===== DATA FOR ANALYSIS =====
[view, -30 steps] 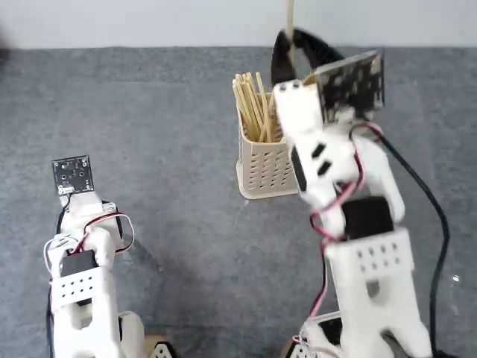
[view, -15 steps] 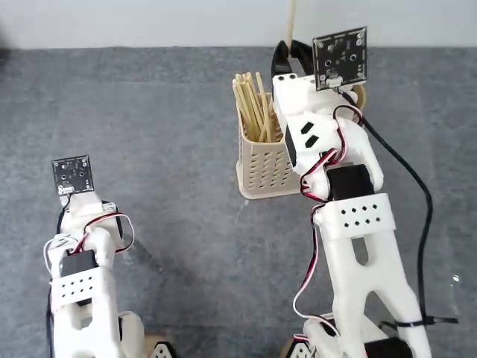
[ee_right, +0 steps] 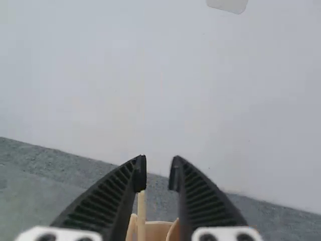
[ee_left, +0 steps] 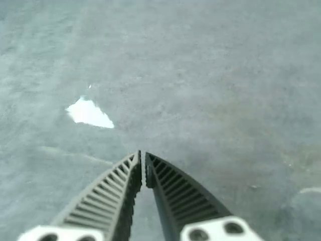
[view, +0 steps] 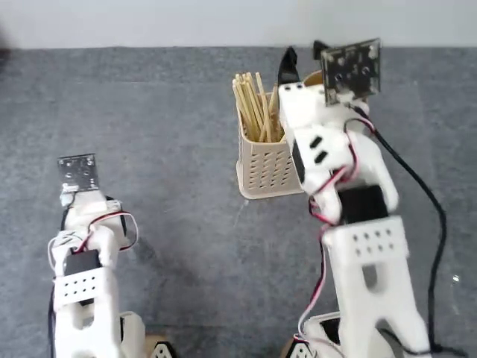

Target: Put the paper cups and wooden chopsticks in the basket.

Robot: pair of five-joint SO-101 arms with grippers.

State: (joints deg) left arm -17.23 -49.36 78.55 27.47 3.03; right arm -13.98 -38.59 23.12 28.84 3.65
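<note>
So the left arm (view: 82, 261) sits in the lower left of the high view, over bare grey worktop (view: 164, 112). In its wrist view the left hand (ee_left: 142, 163) is closed tip to tip with nothing in it. A small white scrap (ee_left: 89, 113) lies on the worktop just past the tips.

The basket (view: 265, 173) is upper middle of the high view, with a bundle of chopsticks (view: 255, 108) standing in its left part.

The right arm (view: 350, 194) leans over the basket's right side. The right hand (ee_right: 156, 170) is a little open. One chopstick (ee_right: 141, 211) stands against the inside of one finger, and the other finger is clear of it. A bit of tan cup (view: 313, 77) rim peeks out under that hand, but I can't tell much more about it.
</note>
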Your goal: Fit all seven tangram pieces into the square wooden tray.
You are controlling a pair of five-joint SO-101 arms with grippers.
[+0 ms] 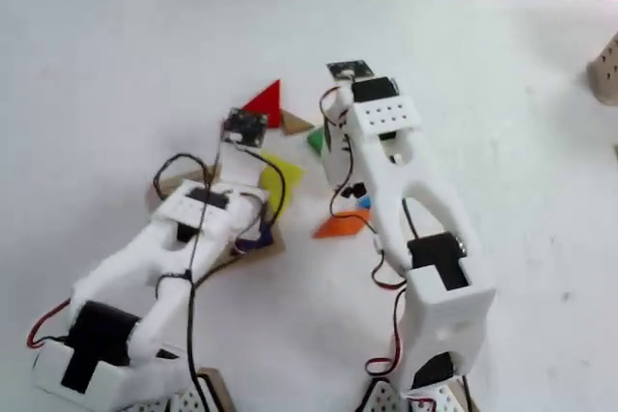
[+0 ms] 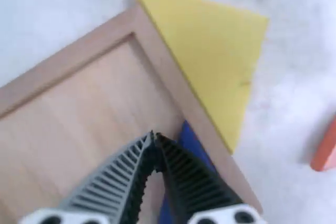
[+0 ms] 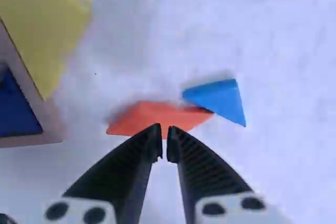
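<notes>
The wooden tray (image 2: 68, 66) lies under my left gripper (image 2: 155, 138), which is shut with its tips just over the tray floor by the inner rim. A dark blue piece (image 2: 194, 142) lies in the tray beside those tips. The yellow triangle (image 2: 215, 51) rests on the table against the tray's outer rim. My right gripper (image 3: 163, 136) is shut and hovers right at the edge of the orange piece (image 3: 157, 116), which touches a light blue triangle (image 3: 218, 98). Farther off are a green piece (image 1: 316, 140), a red triangle (image 1: 266, 103) and a tan piece (image 1: 294, 124).
Both arms stand close together over the table's middle, the left arm (image 1: 145, 267) covering most of the tray (image 1: 177, 182). White table stretches open at the far left and the right. A perforated tan object (image 1: 605, 69) stands at the right edge.
</notes>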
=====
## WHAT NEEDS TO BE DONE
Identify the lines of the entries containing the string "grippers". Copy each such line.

## YOUR RESPONSE
Robot: pair of five-joint SO-101 arms with grippers.
You are controlling a pair of five-joint SO-101 arms with grippers.

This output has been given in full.